Recorded data:
- - - -

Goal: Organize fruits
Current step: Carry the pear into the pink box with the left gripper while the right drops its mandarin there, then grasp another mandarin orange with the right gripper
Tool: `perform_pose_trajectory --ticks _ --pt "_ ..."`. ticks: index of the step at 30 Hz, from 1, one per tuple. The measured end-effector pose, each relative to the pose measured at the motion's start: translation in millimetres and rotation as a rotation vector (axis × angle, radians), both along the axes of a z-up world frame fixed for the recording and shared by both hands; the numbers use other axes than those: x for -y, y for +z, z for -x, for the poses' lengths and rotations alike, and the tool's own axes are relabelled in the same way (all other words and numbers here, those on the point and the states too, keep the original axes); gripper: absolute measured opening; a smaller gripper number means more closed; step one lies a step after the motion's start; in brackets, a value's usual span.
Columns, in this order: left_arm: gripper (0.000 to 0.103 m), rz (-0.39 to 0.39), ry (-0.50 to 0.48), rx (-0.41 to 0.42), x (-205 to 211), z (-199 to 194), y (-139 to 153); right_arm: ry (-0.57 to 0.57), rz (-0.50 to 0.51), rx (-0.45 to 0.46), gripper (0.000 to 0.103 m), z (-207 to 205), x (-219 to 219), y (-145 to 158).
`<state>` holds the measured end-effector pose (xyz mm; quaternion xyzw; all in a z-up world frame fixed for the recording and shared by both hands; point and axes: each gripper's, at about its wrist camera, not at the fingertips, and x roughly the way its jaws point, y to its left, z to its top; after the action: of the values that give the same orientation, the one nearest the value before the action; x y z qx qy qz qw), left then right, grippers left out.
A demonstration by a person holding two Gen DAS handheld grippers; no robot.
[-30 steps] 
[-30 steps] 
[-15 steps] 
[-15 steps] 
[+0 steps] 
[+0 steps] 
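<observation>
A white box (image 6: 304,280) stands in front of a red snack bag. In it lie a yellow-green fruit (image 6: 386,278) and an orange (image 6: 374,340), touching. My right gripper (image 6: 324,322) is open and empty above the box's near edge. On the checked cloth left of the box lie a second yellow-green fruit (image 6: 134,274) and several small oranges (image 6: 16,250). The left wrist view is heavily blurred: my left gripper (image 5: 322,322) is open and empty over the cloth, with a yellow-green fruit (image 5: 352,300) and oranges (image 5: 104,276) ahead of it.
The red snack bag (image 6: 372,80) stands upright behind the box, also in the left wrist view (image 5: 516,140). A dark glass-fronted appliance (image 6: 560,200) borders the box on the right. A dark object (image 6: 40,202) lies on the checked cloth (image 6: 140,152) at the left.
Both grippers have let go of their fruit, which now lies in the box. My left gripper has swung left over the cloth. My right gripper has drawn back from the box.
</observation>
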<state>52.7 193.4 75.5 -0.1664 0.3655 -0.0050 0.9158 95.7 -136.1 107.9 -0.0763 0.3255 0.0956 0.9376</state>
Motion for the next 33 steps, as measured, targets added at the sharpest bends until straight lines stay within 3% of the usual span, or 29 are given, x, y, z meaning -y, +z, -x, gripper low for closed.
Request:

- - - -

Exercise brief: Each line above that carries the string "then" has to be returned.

Solved exercise:
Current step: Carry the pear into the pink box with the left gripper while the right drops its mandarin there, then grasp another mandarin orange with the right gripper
`<state>` holds the measured end-effector pose (xyz mm; quaternion xyzw; all in a z-up world frame fixed for the recording and shared by both hands; point and axes: each gripper's, at about its wrist camera, not at the fingertips, and x roughly the way its jaws point, y to its left, z to its top; after the action: of the values that give the same orientation, the one nearest the value before the action; x y z qx qy qz qw), left then right, grippers left out.

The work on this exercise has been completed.